The .env file is correctly set to the https domain, and the email arrives fine with an HTTPS address. I've cleared the config cache, but I'm at a loss at why it would work on one and not the other. I'm not using Heroku etc, so unfortunately another discussion suggesting that doesn't seem to apply here.
Any ideas? Or even where in the source code this might be as it's pretty tricky to track down, and if I could work out how the signature is set it would help.
Is the email sent from the same host that you're accessing here? If the app key is different the signature wouldn't work because it couldn't decrypt the signature key.
@ftiersch
I finally tracked it down thanks to your link. At first I thought it was a bug, but it turned out that an old setting in nginx was adding a query string to all requests. This essentially meant that the original URL was being invisibly changed.
Took forever to track that down, but learn a bit more about Laravel!
@macgroover Thank you very much! this answer really helped me. My problem was that in my .env file my APP_URL was https://www.website.com while the nginx setting was https://website.com.... Therefore, the signature was never valid.
Notice the q=... . This was necessary for testing on a previous site I had and somehow got copied over. Since it's not visible in the browser, it was tough to track down.
In other words, if the URL you see in the browser is as expected and you're getting the 403 then it's likely your server is adding something to the URL which Laravel correctly identifies as possible tampering.
Take a look at the docs to see that your nginx settings are as they suggest. Mine aren't exactly the same but it helped my track down that extra query.
class VerifyEmailNotification extends Notification
{
public function toMail($notifiable)
{
$verificationUrl = $this->verificationUrl($notifiable);
return (new MailMessage)
->subject(Lang::get('Verify Email Address'))
->line(Lang::get('Please click the button below to verify your email address.'))

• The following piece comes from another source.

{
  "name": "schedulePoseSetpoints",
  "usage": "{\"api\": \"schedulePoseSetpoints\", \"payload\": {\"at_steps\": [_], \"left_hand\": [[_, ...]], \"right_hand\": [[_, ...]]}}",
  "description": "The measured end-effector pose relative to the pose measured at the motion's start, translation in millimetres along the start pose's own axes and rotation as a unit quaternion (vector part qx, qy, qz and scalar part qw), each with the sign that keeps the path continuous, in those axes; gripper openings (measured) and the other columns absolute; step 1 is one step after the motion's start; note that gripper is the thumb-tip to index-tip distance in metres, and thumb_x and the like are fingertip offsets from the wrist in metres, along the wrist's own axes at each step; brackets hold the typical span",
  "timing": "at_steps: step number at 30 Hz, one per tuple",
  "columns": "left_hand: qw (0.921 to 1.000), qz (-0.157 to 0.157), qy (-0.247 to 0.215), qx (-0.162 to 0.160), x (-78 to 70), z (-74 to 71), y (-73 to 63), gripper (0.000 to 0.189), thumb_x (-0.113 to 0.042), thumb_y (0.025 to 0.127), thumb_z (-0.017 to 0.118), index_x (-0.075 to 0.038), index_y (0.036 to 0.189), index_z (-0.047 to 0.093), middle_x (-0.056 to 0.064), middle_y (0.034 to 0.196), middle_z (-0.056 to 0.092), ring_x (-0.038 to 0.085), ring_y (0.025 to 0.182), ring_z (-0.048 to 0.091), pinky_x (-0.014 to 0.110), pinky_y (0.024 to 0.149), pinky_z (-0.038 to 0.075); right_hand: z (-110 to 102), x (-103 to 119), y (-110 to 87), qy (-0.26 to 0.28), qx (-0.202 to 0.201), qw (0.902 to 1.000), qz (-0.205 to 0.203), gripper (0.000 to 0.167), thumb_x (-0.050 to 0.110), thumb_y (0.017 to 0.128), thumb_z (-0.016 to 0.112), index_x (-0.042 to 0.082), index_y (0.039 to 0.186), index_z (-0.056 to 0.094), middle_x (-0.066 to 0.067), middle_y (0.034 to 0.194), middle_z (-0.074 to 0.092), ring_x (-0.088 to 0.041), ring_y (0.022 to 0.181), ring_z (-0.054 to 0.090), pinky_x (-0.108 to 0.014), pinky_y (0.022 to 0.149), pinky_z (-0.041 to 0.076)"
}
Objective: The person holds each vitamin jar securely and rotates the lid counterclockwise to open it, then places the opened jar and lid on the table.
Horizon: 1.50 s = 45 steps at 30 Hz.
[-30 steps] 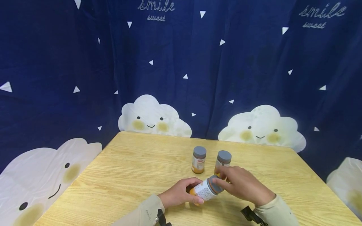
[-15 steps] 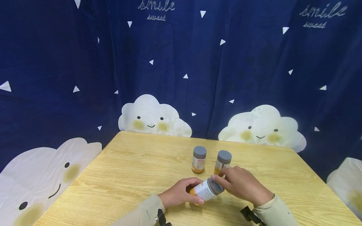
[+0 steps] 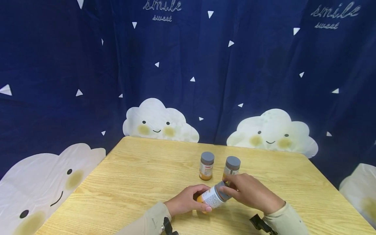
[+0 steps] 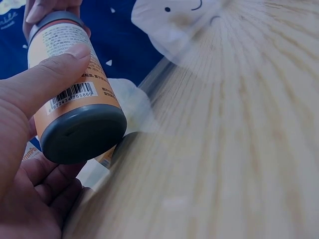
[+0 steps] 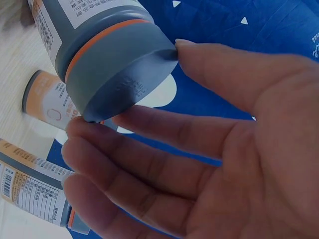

->action(Lang::get('Verify Email Address'), $verificationUrl)
->line(Lang::get('If you did not create an account, no further action is required.'))
->line('Thank you for using our application!');
}
protected function verificationUrl($notifiable)
{
return URL::temporarySignedRoute(
'verification.verify',
now()->addMinutes(config('auth.verification.expire', 60)),
[
'id' => $notifiable->getKey(),
'hash' => sha1($notifiable->getEmailForVerification()),
]
);
}
Double-checking the server logs might be a good shout—sometimes they spill the beans on what's going wrong. Also, peek into the network tab of your browser dev tools when you hit that 403; might give you a clue. Is your production server running any security plugins or firewalls that could be picky about the verification URL? Sometimes those can be a headache. As for the source code, search for where the signature is generated.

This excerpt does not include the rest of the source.